_Task details_: Transcribe the records below word for word, leaving every picture out.

== == ==

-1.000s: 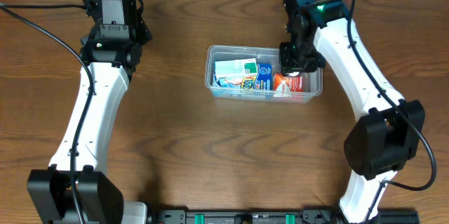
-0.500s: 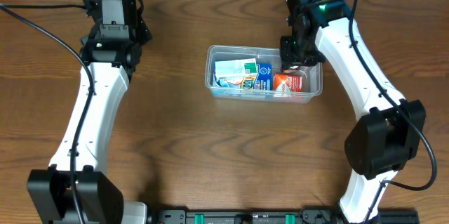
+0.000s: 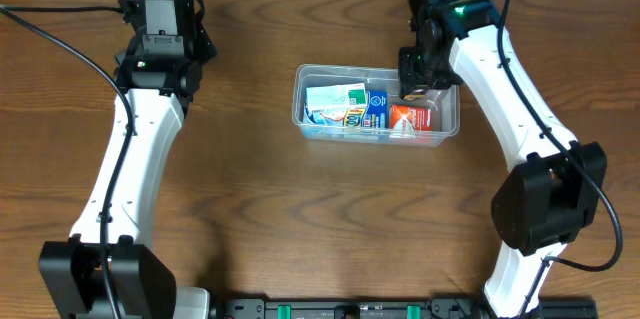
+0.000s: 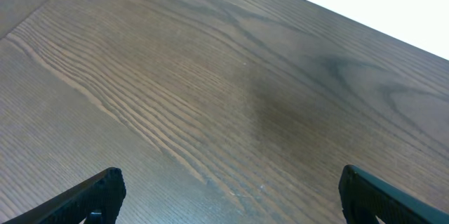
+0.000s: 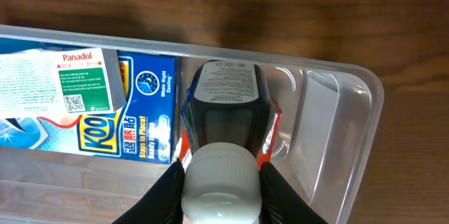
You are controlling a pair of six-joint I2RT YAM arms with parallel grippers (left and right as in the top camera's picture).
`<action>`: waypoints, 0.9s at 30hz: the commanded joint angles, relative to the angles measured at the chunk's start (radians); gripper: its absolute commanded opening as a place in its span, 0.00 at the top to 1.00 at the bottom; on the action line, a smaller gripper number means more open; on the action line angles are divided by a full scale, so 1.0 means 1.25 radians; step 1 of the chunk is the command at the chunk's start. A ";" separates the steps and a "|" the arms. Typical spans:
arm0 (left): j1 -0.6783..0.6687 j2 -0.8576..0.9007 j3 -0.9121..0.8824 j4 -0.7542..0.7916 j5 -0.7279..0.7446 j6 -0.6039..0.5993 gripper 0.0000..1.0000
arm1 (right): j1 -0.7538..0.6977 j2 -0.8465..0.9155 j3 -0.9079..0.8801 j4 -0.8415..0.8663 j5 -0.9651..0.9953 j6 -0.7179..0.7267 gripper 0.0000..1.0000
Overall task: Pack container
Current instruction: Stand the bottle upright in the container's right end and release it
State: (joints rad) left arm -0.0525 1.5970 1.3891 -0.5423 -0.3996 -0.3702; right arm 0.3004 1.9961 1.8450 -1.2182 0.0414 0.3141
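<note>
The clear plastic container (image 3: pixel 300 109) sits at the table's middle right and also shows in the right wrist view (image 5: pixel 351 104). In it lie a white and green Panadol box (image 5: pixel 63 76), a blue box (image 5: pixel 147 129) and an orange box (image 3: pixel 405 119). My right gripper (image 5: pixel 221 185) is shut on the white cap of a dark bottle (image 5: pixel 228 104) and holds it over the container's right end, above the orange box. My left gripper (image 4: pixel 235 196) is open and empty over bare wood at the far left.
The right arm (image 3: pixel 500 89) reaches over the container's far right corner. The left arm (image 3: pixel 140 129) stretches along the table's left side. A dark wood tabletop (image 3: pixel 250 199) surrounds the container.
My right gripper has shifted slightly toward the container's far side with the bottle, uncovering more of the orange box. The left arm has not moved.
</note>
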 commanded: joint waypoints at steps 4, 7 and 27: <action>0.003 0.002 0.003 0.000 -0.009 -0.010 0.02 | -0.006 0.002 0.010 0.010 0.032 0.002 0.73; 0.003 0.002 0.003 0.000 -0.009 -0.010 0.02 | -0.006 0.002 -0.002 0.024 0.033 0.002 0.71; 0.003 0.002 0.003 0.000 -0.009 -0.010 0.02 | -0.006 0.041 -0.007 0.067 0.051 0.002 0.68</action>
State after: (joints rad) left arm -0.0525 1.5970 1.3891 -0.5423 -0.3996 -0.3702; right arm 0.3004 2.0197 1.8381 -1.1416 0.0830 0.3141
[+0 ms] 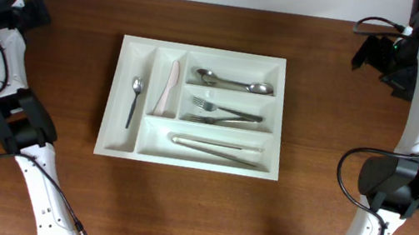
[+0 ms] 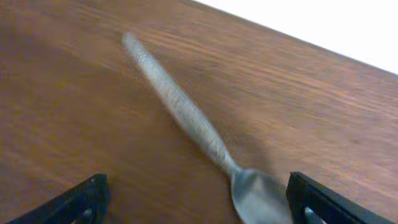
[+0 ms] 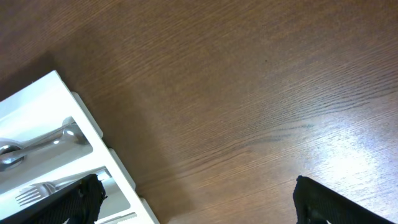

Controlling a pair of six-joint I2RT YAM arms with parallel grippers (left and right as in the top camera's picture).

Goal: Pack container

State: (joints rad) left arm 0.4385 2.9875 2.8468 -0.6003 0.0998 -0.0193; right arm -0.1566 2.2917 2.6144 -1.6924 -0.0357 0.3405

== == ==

_Task solution_:
-1.000s: 
-0.500s: 
+0.000s: 
+0.000s: 
+0.000s: 
You are controlling a pair of six-joint I2RT YAM arms with parallel grippers (left and right as in the top camera's picture).
`<action>`: waypoints, 0.9s at 30hz: the commanded joint angles, relative to the angles measured at the chunk's start (radians); gripper: its absolute commanded opening as a place in its span, 0.00 at the top to 1.00 at the bottom; on the action line, a smaller gripper number means more open; on the action line angles are divided by a full scale, so 1.0 means 1.25 radians; step 1 of the chunk is the command at the chunk's start. A ";" separates the steps and a "|" the arms. Typical spans:
arm0 (left): j1 -0.6783..0.6687 j2 -0.8576..0.9007 j3 -0.9121..0.8824 j4 -0.7542..0.7916 j5 -0.7279..0.7446 j6 -0.6039..0.5993 gripper 0.0000..1.0000
arm1 (right): j1 -0.7538..0.6977 j2 -0.8465..0.9155 j3 -0.9079..0.8801 j4 -0.8415..0.8663 j5 -0.9651..0.9953 j6 -0.7179..0.7267 gripper 0.0000..1.0000
Overall task: Pack container
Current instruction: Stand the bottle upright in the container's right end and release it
State: (joints rad) left arm -0.0525 1.5970 1.3891 -0.5423 -0.3996 -0.3702; right arm 0.3004 1.9961 1.8450 -1.2182 0.0414 0.3141
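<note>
The clear plastic container (image 3: pixel 300 109) sits at the table's middle right and also shows in the right wrist view (image 5: pixel 351 104). In it lie a white and green Panadol box (image 5: pixel 63 76), a blue box (image 5: pixel 147 129) and an orange box (image 3: pixel 405 119). My right gripper (image 5: pixel 221 185) is shut on the white cap of a dark bottle (image 5: pixel 228 104) and holds it over the container's right end, above the orange box. My left gripper (image 4: pixel 235 196) is open and empty over bare wood at the far left.
The right arm (image 3: pixel 500 89) reaches over the container's far right corner. The left arm (image 3: pixel 140 129) stretches along the table's left side. A dark wood tabletop (image 3: pixel 250 199) surrounds the container.
My right gripper has shifted slightly toward the container's far side with the bottle, uncovering more of the orange box. The left arm has not moved.
</note>
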 commanded: joint waypoints at steps 4, 7 and 27: <action>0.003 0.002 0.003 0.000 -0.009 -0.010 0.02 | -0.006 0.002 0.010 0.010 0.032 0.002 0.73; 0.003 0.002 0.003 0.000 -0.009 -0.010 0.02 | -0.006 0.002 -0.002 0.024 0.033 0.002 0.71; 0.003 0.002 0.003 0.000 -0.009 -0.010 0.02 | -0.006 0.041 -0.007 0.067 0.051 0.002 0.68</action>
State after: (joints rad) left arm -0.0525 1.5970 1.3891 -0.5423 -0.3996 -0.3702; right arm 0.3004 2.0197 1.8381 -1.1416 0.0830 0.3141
[+0 ms] 
[+0 ms] 
[+0 ms] 

Controlling a pair of six-joint I2RT YAM arms with parallel grippers (left and right as in the top camera's picture).

Goal: Pack container

State: (joints rad) left arm 0.4385 2.9875 2.8468 -0.6003 0.0998 -0.0193; right arm -0.1566 2.2917 2.6144 -1.6924 -0.0357 0.3405

This exercise requires no further response.